Skip to content

egsam98/kafka-pipe

Repository files navigation

Overview

The project is highly inspired by Kafka Connect, but implemented with Go. The project contains several connector classes designed for Change-Data-Capture (CDC) pipeline from specific source to sink. Some of them use internal storage based on Badger embedded database to keep offsets/log positions/other important metadata to prevent from data loss or duplication on connection issues. Internal storage is organized in "data" folder in a workspace of running app.

Keep in my mind to not mix connectors in common workspace unless they have unique names ("name" parameter in YAML configuration). It's not recommended to recreate Kafka topics and use the same state of connector's internal storage. If you have to then you might want to remove "data" folder also, but...
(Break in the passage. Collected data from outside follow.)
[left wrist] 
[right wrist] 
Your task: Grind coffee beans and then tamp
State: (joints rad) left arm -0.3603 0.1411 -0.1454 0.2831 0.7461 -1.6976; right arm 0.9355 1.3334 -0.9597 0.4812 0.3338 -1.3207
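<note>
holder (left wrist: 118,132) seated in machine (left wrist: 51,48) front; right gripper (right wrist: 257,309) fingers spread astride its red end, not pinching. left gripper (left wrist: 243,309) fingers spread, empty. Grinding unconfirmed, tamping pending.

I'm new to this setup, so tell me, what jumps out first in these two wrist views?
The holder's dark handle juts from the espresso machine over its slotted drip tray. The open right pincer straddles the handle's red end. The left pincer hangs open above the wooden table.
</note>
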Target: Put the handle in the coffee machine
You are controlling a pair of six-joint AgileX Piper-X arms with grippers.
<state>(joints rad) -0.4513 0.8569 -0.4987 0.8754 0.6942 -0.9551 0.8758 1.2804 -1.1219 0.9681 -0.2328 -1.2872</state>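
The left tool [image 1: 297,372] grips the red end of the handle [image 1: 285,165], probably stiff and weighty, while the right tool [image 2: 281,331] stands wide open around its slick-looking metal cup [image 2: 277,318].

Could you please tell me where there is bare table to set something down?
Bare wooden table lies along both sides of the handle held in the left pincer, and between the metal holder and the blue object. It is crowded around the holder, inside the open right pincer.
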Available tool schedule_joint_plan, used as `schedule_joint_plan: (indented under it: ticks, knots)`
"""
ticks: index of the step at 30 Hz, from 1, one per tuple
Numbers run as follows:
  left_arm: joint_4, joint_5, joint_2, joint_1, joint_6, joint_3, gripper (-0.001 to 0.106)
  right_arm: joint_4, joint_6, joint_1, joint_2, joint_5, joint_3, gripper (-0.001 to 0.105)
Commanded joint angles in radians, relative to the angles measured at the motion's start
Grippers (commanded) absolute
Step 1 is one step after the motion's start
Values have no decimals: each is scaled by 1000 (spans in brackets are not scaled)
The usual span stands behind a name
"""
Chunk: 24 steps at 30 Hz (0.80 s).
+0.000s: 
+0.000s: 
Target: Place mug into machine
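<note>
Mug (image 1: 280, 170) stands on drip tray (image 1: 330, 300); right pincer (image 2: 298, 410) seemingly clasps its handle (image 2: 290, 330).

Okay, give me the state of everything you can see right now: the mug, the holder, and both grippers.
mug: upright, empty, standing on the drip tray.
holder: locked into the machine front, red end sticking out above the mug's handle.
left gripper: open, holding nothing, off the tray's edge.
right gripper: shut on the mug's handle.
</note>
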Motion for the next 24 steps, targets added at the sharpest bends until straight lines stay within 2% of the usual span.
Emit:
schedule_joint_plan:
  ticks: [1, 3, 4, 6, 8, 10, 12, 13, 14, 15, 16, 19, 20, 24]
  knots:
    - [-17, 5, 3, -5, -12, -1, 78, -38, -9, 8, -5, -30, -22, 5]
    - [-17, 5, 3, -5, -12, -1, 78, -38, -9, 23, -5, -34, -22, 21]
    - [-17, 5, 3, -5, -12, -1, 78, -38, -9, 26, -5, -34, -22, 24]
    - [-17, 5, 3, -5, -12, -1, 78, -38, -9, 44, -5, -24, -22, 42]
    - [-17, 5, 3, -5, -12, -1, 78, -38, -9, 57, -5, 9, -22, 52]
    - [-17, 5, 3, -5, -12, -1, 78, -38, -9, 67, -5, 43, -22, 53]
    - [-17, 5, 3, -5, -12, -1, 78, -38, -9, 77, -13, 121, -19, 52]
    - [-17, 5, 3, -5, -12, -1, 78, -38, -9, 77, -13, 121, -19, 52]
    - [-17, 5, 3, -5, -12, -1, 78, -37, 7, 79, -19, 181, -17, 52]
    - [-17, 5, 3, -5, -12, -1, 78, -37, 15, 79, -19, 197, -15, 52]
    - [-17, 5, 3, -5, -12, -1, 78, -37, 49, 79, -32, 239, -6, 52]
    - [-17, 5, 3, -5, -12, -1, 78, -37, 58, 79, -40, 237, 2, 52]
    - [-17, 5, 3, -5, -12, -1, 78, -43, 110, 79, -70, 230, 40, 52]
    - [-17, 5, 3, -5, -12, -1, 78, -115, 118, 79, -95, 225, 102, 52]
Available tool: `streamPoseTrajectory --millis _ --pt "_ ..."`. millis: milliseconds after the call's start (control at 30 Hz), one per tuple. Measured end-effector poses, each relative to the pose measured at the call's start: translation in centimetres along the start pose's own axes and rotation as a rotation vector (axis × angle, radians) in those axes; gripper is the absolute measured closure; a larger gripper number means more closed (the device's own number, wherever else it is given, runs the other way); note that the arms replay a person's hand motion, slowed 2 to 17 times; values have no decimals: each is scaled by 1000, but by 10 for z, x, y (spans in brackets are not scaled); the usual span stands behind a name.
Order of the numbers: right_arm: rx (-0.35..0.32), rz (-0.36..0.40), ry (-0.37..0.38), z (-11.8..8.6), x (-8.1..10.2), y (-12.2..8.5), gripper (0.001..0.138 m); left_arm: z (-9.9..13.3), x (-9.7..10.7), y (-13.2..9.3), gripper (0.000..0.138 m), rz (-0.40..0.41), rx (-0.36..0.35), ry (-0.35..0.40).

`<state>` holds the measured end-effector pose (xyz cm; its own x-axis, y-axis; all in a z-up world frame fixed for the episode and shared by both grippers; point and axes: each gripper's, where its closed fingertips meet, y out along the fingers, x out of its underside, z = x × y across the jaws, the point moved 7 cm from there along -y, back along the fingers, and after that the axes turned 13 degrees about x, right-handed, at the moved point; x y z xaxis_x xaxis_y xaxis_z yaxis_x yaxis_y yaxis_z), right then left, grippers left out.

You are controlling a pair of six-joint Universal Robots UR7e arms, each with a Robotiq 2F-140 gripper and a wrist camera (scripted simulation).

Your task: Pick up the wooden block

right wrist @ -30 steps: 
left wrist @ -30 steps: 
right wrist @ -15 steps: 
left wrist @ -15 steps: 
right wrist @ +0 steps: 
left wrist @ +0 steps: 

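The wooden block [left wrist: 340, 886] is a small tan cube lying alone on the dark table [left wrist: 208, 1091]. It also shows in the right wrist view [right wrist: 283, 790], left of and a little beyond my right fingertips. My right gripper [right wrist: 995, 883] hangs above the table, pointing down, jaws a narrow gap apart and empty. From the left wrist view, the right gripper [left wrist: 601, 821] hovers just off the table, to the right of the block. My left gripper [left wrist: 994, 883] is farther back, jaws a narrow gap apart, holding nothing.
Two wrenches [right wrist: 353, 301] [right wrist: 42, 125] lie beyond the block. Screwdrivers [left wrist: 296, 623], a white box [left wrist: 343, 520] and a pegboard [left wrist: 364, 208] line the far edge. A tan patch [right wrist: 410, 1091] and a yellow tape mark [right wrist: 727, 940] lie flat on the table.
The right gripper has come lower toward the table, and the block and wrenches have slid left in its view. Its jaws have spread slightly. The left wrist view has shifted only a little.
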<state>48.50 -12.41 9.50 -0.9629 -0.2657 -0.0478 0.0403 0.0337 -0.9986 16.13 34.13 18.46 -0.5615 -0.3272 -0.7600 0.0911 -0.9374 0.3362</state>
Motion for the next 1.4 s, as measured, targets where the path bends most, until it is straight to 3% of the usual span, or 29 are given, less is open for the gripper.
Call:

consider_your_position_carefully.gif

Installation

Docker image:

docker pull egsam98/kafka-pipe:{tag}

https://hub.docker.com/r/egsam98/kafka-pipe/tags

Go module:

go get github.com/egsam98/kafka-pipe

Supported connector classes:

Class Source Sink
pg.Source PostgreSQL Kafka
pg.Snapshot PostgreSQL Kafka
ch.Sink Kafka ClickHouse
s3.Sink Kafka S3
s3.Backup S3 Kafka

Get started

To start application you want to pass YAML configuration as an argument for application.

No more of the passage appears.